An ambulance pulled up and started loading the blind men, and Effie sank to her hunkers and watched, calling out to them.
‘Ta-rah, lads!’
They lifted sightless eyes and shouted their heartfelt thanks.
‘Aw, man, it was nowt!’ she called back. ‘We was bliddy lucky, that’s all. You take care now.’
Mary, with Iris following like a shadow, approached carefully, watching where she placed her feet.
‘Effie?’
Effie looked up, wiped a sooty hand across her eyes and grinned.
‘Well, just look what the wind blew in.’
As Mary got closer she saw that the dirt on Effie’s face was streaked with blood and her uniform was torn in a variety of places.
‘Are you all right?’ she asked, thinking it was a ridiculous question, for the girl was obviously injured.
‘I’ll mend, but there are some poor sods in there that won’t,’ Effie told her. ‘I don’t suppose you’ve got a fag, have ye?’
Mary shook her head, but then a burly policeman stepped forward, a
packet of Players in his outstretched hand.
‘Here you are, luv. Have one of mine.’ He even lit it for her and watched her inhale, wincing slightly as she did so. ‘Keep the pack, eh? That was a brave thing you did back there.’
‘Aw, gan on, man. Anybody would have done the same. Ta for the fags.’
He turned to Mary and shook his head as if he couldn’t believe Effie’s words.
‘She’s one of your lot, isn’t she? I see you’re all wearing the same badge. ATS is it?’
‘We’re in the FANYs,’ Mary told him proudly.
‘Well, I suppose the F must stand for “fearless”. Take my advice now and get your friend seen to. There’s a first-aid station a couple of streets away. I expect they’ll also need a helping hand down there. That is, unless you’re all off to a dance?’

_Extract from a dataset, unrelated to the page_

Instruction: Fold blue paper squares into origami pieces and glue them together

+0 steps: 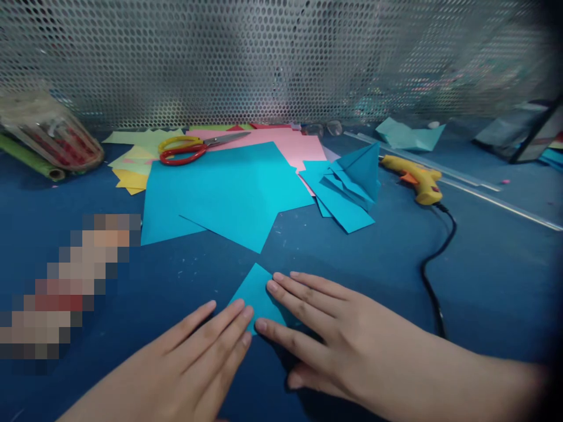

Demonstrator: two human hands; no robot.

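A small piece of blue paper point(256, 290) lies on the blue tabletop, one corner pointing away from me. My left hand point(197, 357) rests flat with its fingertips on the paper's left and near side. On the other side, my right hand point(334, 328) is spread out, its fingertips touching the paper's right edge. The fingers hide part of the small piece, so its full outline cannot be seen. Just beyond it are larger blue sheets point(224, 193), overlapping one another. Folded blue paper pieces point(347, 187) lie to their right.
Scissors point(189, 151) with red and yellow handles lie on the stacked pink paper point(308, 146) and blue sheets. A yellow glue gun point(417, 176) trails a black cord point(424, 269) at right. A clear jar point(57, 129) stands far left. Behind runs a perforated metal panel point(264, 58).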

He laughed and strolled off down the devastated street, giving them a brief, backward glance and a wave.
‘Come on, Effie. He’s right. Let’s get you seen to.’
‘Gawd, that sounds like I’m a dog and ye’re gonna have us put doon.’
Mary hooked a hand under Effie’s armpit and helped her to rise. She had difficulty standing, for her legs appeared to have turned to rubber.
‘Hang on to me, Effie.’
‘Aye, I think I will, if ye don’t mind, but don’t let anybody see.’
Iris hesitated a split second, then went to the other side of the injured girl and between them she and Mary walked Effie back to the Humber. They had to lift her in and only then did they see the blood-soaked
trouser-leg
where something jagged had pierced the material and torn the flesh.
‘Don’t worry,’ Mary gripped Effie’s cold hand. ‘We’ll just pick up Anne and take you both to the first-aid station.’
Anne had not shifted from the spot where they had left her, but the rigidity of the initial state of shock had seeped away, leaving her huddled and crying silent tears.
‘It’s all right, Anne,’ Mary said, putting a tight arm about the girl’s shoulders. ‘None of us knows how we’re going to react to situations like these. Not even the men, so there’s an excuse for us not being too brave, isn’t there?’
Anne simply hung her head and climbed into the back of the car with Effie. Nobody spoke as Mary drove around the bomb craters at about twenty miles an hour. She couldn’t have driven any faster, even if Hitler himself had been after them. Her insides shook, but she didn’t dare show it.
‘What are youse three going to do with yer leave, then?’ Effie sat
scratching
the healing scar on her injured leg.
Mary lay back against the leather upholstery of the King’s Cross to Newcastle train and let out a long, low, sigh. Two whole days of being back in Felling. It seemed like sheer luxury, though she knew it would be over all too soon.